Depois de atingir em cheio as movimentações comerciais e a produção industrial da China, o surto de coronavírus começa a afetar agora, em efeito dominó, as operações fabris de mercados estrangeiros. Prova disso é o recente anúncio da Hyundai sobre a suspensão de suas atividades produtivas na Coreia do Sul pelos próximos dias. Segundo divulgado, a maior planta industrial da marca no país ficará totalmente ociosa a partir da próxima quinta-feira (7), voltando parcialmente à normalidade apenas na semana seguinte. O motivo é a escassez de peças oriundas da China, principalmente chicotes e cabos elétricos, que começaram a faltar depois que os principais fornecedores chineses foram obrigados a interromper a produção em decorrência da epidemia.
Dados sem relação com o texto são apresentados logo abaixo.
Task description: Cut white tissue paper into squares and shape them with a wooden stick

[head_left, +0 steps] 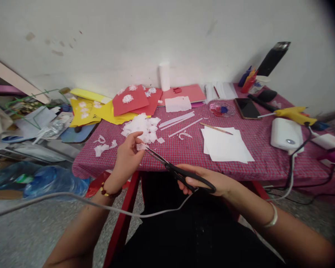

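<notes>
Between the thumb and fingers of my left hand (128, 154) is a small piece of white paper (141, 147). My right hand (203, 178) grips a pair of black-handled scissors (181, 172), its fingers in the loops. The blades point left, and their tips meet the edge of the paper piece. Just beyond my left hand lies a heap of white paper pieces (141, 124). Paper scraps (102, 149) lie on the cloth to the left of that hand. Long paper strips (177, 121) rest to the right of the heap.
White sheets (226, 145) with a pencil (216, 128) lie right of centre on the checked tablecloth (181, 149). Red cards (131, 100) bearing white paper flowers stand behind. A phone (247, 108), a yellow glue gun (294, 113) and a white box (286, 134) are at right. A cable (123, 213) crosses in front.
</notes>
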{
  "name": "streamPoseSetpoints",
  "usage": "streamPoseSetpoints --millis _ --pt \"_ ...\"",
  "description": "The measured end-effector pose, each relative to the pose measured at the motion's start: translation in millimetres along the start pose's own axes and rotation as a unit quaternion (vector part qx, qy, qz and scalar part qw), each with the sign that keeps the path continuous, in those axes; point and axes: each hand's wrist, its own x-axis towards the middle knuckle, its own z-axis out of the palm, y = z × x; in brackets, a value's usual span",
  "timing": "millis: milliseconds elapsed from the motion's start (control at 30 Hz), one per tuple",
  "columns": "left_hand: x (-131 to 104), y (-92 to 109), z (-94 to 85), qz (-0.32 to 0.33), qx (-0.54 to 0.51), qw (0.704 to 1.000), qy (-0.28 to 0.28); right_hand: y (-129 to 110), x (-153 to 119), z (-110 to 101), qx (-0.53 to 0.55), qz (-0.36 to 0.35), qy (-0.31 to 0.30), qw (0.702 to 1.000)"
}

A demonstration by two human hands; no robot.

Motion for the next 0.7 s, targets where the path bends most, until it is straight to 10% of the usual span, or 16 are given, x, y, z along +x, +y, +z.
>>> streamPoseSetpoints --millis 433,700 --pt "-11.3 3.0 5.2 0.026 0.017 0.998 -0.048 -3.8 -0.3 1.6 -0.005 -0.015 -0.009 1.0" --pt "-18.2 3.2 20.9 -0.128 -0.359 0.923 -0.058 11.7 5.7 -1.8 0.117 -0.06 -0.01 0.991"
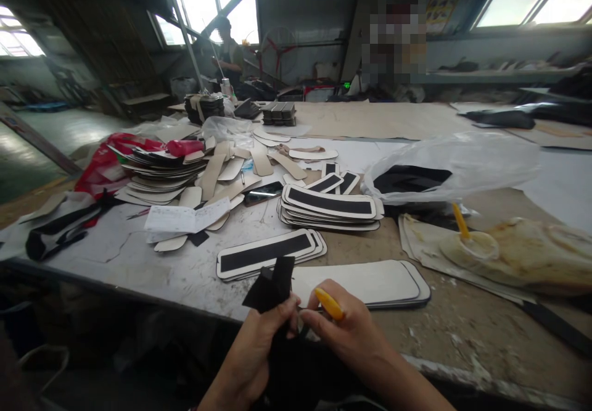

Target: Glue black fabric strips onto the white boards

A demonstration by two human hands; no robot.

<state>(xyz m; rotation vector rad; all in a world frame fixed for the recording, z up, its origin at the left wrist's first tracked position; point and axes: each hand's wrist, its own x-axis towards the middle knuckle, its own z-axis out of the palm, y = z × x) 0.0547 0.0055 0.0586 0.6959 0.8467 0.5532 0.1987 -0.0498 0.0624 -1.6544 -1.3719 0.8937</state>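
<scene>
Close to the table's front edge, my left hand [254,340] is closed on a folded black fabric strip [272,284], whose ends stick up past the thumb. Beside it, my right hand [354,327] grips a yellow-handled tool [329,303]; the working end is hidden between the hands, so its kind does not show. More black material hangs dark beneath both hands. Just beyond them lie plain white curved panels [370,280] in a low stack. Behind these, white panels with black strips [266,254] overlap, and a taller pile of similar panels [329,204] stands further back.
At right, a small glue cup [478,245] with a yellow handle in it sits on stained sheets. A clear plastic bag [462,158] holds black pieces. Leftward are a phone [263,194], an open paper booklet [185,218] and stacked panels [160,173]. A person [230,53] is in the background.
</scene>
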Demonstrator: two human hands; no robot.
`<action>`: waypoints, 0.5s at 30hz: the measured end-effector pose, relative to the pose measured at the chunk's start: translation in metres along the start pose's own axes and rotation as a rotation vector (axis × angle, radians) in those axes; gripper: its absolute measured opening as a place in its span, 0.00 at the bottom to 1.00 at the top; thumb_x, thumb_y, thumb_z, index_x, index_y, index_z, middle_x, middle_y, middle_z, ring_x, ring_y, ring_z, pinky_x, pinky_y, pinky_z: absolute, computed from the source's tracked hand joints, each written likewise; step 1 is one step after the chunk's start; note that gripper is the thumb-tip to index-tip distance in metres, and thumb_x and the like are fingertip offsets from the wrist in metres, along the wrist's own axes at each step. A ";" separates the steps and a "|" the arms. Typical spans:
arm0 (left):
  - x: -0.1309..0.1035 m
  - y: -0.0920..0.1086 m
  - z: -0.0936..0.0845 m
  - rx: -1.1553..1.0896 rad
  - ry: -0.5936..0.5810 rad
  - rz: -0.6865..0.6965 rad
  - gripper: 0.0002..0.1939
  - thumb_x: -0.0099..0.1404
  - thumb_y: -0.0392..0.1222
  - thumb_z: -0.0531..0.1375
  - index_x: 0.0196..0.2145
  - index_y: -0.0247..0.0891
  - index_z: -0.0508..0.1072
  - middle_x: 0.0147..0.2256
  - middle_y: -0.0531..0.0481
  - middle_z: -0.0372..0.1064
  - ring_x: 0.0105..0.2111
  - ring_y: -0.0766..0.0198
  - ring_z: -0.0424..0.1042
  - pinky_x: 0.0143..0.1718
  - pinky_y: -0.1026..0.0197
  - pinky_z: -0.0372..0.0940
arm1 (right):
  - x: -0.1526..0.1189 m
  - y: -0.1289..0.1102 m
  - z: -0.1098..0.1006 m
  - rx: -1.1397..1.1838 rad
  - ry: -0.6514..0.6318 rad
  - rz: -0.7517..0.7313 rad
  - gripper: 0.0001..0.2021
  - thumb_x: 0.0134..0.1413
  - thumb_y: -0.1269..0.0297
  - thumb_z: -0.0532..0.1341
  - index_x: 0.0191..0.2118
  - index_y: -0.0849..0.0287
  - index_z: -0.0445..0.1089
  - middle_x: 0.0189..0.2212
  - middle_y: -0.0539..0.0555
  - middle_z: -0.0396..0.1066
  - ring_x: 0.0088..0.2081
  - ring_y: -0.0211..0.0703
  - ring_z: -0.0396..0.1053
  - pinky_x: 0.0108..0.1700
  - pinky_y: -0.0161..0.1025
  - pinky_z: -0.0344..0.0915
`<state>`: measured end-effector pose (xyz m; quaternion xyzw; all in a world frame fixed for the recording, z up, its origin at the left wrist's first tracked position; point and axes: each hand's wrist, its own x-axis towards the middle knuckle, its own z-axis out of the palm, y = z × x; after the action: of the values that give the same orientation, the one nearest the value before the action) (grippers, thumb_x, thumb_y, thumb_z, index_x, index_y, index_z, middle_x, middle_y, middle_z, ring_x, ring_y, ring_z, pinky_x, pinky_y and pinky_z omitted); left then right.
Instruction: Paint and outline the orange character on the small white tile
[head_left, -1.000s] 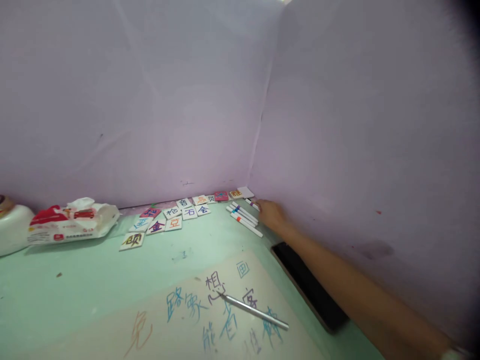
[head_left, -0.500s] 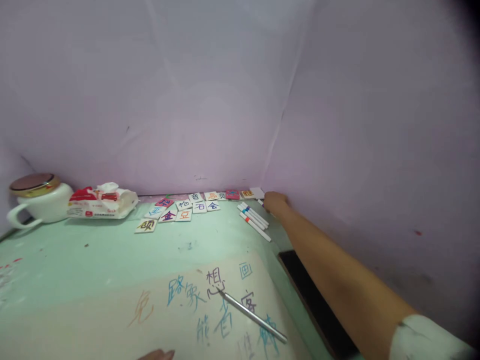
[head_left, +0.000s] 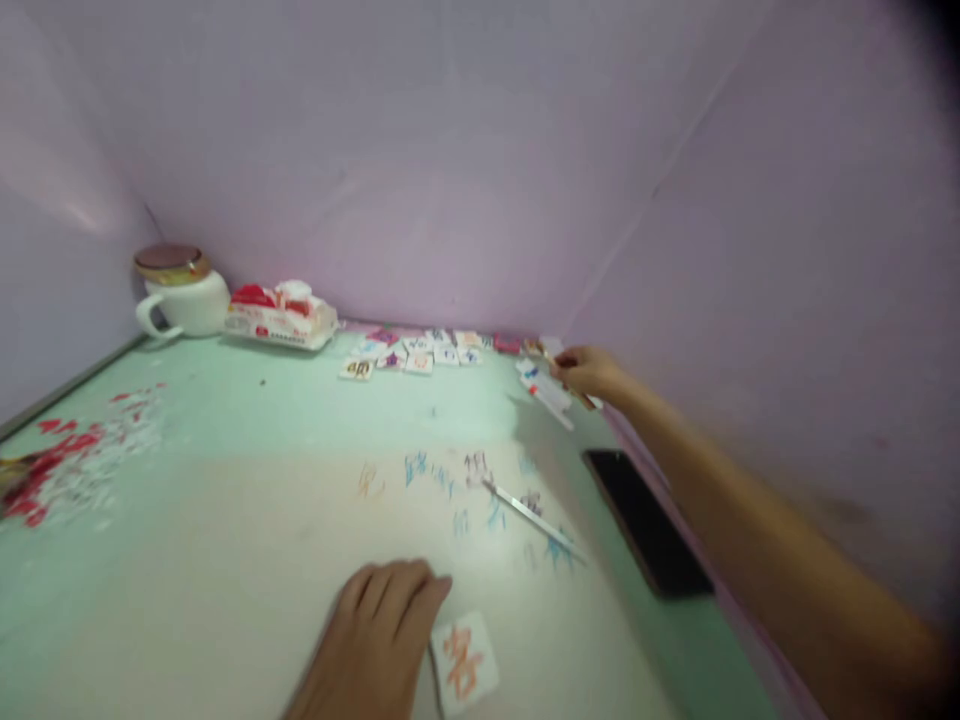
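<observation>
My left hand rests on the pale sheet, its fingers curled and pressed together, with nothing visible in them. Just right of it lies a white square tile bearing an orange character. At the far right corner, my right hand is closed in a pinch; a slim marker seems to be in it, though blur and the fingers hide most of it. White markers lie beside that hand. A silver pen-like craft knife lies slanted over coloured handwritten characters on the sheet.
Several character tiles line the back wall. A white mug with a lid-like disc on top and a wipes packet stand back left. Red and white scraps lie at left. A black phone lies under my right forearm.
The view has tilted down and turned left. My left hand and the orange-character tile now show more fully. My right hand has drawn slightly nearer from the corner, over the markers.
</observation>
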<state>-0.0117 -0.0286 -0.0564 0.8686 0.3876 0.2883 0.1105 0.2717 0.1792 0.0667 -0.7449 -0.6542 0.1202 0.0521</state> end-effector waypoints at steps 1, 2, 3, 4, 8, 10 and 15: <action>0.001 0.007 -0.007 0.018 -0.049 -0.021 0.37 0.52 0.58 0.64 0.54 0.38 0.62 0.48 0.40 0.68 0.45 0.46 0.68 0.47 0.46 0.63 | -0.023 -0.003 0.010 0.105 -0.009 -0.022 0.13 0.63 0.65 0.54 0.50 0.62 0.65 0.43 0.55 0.70 0.38 0.42 0.71 0.38 0.40 0.70; 0.002 0.013 -0.013 0.022 -0.059 -0.067 0.38 0.50 0.55 0.66 0.54 0.36 0.61 0.49 0.39 0.66 0.47 0.45 0.65 0.49 0.43 0.60 | -0.049 -0.007 0.020 0.207 -0.014 -0.049 0.13 0.64 0.67 0.50 0.51 0.62 0.64 0.40 0.54 0.70 0.35 0.38 0.71 0.36 0.36 0.70; 0.003 0.020 -0.017 0.026 -0.098 -0.119 0.37 0.50 0.51 0.66 0.54 0.36 0.61 0.50 0.39 0.64 0.48 0.45 0.63 0.52 0.42 0.56 | -0.075 -0.010 0.031 0.297 -0.015 -0.070 0.13 0.64 0.67 0.49 0.52 0.61 0.63 0.39 0.53 0.70 0.33 0.36 0.70 0.33 0.33 0.69; 0.004 0.025 -0.020 0.027 -0.131 -0.158 0.34 0.51 0.47 0.66 0.53 0.35 0.61 0.50 0.39 0.64 0.48 0.45 0.62 0.52 0.41 0.53 | -0.101 -0.013 0.041 0.368 -0.025 -0.087 0.13 0.63 0.67 0.50 0.51 0.61 0.64 0.36 0.52 0.69 0.29 0.34 0.69 0.30 0.32 0.69; 0.010 0.035 -0.026 -0.030 -0.209 -0.171 0.19 0.55 0.40 0.60 0.45 0.33 0.66 0.43 0.40 0.63 0.43 0.49 0.61 0.47 0.42 0.55 | -0.174 -0.014 0.078 0.908 -0.083 -0.315 0.09 0.56 0.62 0.58 0.39 0.61 0.69 0.23 0.48 0.65 0.20 0.33 0.62 0.20 0.32 0.63; 0.013 0.035 -0.027 -0.058 -0.216 -0.147 0.17 0.56 0.38 0.59 0.43 0.33 0.66 0.41 0.41 0.63 0.41 0.51 0.61 0.46 0.44 0.56 | -0.185 -0.010 0.091 0.969 -0.091 -0.374 0.09 0.56 0.63 0.59 0.41 0.61 0.69 0.23 0.48 0.65 0.22 0.34 0.63 0.23 0.33 0.64; 0.015 0.033 -0.026 -0.088 -0.198 -0.166 0.17 0.55 0.35 0.59 0.44 0.35 0.65 0.41 0.42 0.63 0.41 0.52 0.61 0.45 0.45 0.56 | -0.182 -0.004 0.107 1.272 -0.174 -0.351 0.17 0.57 0.65 0.59 0.53 0.51 0.66 0.27 0.49 0.70 0.19 0.33 0.64 0.18 0.32 0.63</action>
<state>0.0009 -0.0405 -0.0154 0.8521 0.4322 0.2077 0.2096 0.2206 -0.0087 -0.0150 -0.4389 -0.5692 0.5323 0.4473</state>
Galeria: Hyundai Palisade 2020

Entre outros modelos, a paralisação já afetou diretamente a produção do SUV Palisade, exportado da Coreia do Sul principalmente para os Estados Unidos. Além da Améria do Norte, a operação sul-coreana da Hyundai é responsável por abastecer outros grandes mercados, como Europa, Oriente Médio e a própria demanda doméstica. A marca concentra no país nada menos que 7 grandes fábricas, que juntas respondem por 40% de toda sua produção global. Uma saída rápida seria aumentar a produção de componentes na própria Coréia do Sul e no Sudeste Asiático - manobra que já está começando a ser executada.

"Hyundai e Kia são as mais afetadas, pois tendem a importar mais peças da China do que outras montadoras globais", explica Lee Hang-koo, pesquisador do Instituto Coreano de Economia Industrial e Comércio. A dependência aumentou bastante nos últimos anos principalmente por conta da expansão industrial das sul-coreanas em solo chinês. "Os fabricantes de peças sul-coreanos seguiram e construíram suas próprias instalações junto com a Hyundai", afirma Lee. A Coréia do Sul importou US$ 1,56 bilhão em autopeças da China em 2019, contra US$ 1,47 bilhão em 2018, mostram dados comerciais.

Na própria China, montadoras globais como Tesla, Ford, PSA, Nissan e Honda suspenderam suas atividades mesta semana, seguindo diretrizes do governo, que tem prolongado feriados e ordenado a suspensão dos sistemas de transporte público em algumas cidades para conter o surto. A epidemia já matou mais de 420 pessoas, a maioria em solo chinês, mas já se espalhou por cerca de 25 países até agora.